• WORK ITEM:
Each line of the data must be written out again verbatim; no image belongs in the copy.
*** INPUT DATA Section Begins ***
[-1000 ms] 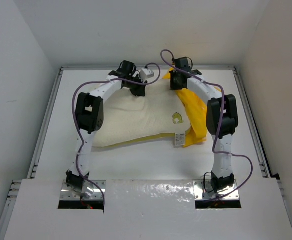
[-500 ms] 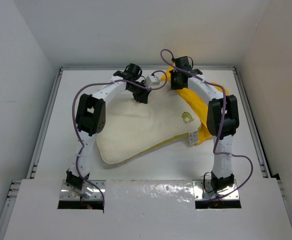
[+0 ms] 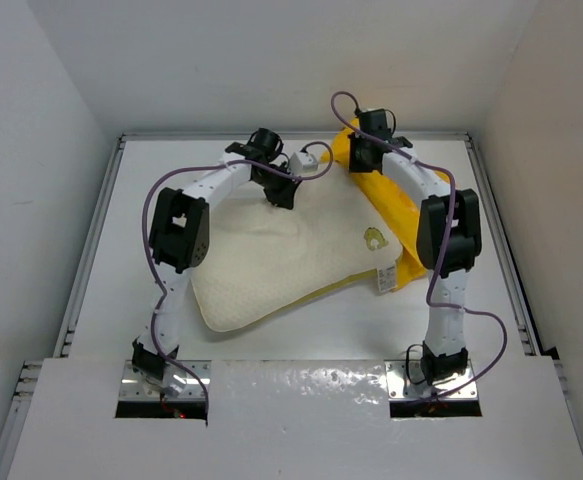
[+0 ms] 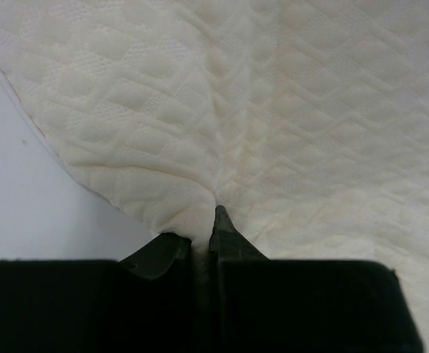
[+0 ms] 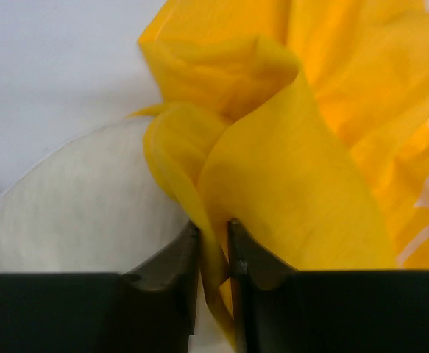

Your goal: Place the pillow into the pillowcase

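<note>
Left wrist: my left pincer (image 4: 203,229) clamped on edge of the one pillow (image 4: 288,110); right pincer (image 5: 214,237) clamped on the one pillowcase (image 5: 288,169).

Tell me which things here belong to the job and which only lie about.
Job: pillow, pinched by left claw; pillowcase, pinched by right claw.
Not the job: table; purple cables.

Left gripper (image 4: 203,239) pinching pillow (image 4: 273,125) edge.
</note>
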You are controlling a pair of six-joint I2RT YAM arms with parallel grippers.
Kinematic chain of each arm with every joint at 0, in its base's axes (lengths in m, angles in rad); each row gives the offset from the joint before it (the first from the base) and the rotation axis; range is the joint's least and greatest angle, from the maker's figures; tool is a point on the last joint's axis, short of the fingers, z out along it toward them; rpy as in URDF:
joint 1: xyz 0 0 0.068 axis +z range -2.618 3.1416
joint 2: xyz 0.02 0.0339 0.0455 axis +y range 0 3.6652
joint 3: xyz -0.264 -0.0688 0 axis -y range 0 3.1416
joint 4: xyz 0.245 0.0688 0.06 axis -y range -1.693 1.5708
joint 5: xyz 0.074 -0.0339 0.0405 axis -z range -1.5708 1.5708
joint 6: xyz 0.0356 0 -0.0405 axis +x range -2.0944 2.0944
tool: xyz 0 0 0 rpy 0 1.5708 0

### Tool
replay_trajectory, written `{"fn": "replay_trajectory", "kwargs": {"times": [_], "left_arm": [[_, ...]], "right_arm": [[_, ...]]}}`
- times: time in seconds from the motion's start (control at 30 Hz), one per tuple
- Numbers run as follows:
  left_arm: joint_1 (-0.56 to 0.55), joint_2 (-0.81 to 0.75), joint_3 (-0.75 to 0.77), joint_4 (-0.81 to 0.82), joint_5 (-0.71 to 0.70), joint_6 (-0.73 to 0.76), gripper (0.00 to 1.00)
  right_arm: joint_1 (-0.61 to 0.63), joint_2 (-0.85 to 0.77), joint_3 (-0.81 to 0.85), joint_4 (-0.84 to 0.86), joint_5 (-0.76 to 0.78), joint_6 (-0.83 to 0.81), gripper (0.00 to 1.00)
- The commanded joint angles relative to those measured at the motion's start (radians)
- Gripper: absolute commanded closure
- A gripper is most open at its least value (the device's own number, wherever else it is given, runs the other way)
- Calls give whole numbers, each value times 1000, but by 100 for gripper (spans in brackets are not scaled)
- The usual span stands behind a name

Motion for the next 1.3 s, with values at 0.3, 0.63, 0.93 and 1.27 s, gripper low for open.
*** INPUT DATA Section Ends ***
• SOLUTION TO THIS EXERCISE:
[-1000 ms] 
[-500 ms] 
[+0 ms] 
[+0 ms] 
[+0 ms] 

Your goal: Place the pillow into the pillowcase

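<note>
Left wrist: my left pincer (image 4: 203,229) clamped on edge of the one pillow (image 4: 288,110); right pincer (image 5: 214,237) clamped on the one pillowcase (image 5: 288,169).

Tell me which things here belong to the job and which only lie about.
Job: pillow, pinched by left claw; pillowcase, pinched by right claw.
Not the job: table; purple cables.

Left gripper (image 4: 203,239) pinching pillow (image 4: 273,125) edge.
</note>
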You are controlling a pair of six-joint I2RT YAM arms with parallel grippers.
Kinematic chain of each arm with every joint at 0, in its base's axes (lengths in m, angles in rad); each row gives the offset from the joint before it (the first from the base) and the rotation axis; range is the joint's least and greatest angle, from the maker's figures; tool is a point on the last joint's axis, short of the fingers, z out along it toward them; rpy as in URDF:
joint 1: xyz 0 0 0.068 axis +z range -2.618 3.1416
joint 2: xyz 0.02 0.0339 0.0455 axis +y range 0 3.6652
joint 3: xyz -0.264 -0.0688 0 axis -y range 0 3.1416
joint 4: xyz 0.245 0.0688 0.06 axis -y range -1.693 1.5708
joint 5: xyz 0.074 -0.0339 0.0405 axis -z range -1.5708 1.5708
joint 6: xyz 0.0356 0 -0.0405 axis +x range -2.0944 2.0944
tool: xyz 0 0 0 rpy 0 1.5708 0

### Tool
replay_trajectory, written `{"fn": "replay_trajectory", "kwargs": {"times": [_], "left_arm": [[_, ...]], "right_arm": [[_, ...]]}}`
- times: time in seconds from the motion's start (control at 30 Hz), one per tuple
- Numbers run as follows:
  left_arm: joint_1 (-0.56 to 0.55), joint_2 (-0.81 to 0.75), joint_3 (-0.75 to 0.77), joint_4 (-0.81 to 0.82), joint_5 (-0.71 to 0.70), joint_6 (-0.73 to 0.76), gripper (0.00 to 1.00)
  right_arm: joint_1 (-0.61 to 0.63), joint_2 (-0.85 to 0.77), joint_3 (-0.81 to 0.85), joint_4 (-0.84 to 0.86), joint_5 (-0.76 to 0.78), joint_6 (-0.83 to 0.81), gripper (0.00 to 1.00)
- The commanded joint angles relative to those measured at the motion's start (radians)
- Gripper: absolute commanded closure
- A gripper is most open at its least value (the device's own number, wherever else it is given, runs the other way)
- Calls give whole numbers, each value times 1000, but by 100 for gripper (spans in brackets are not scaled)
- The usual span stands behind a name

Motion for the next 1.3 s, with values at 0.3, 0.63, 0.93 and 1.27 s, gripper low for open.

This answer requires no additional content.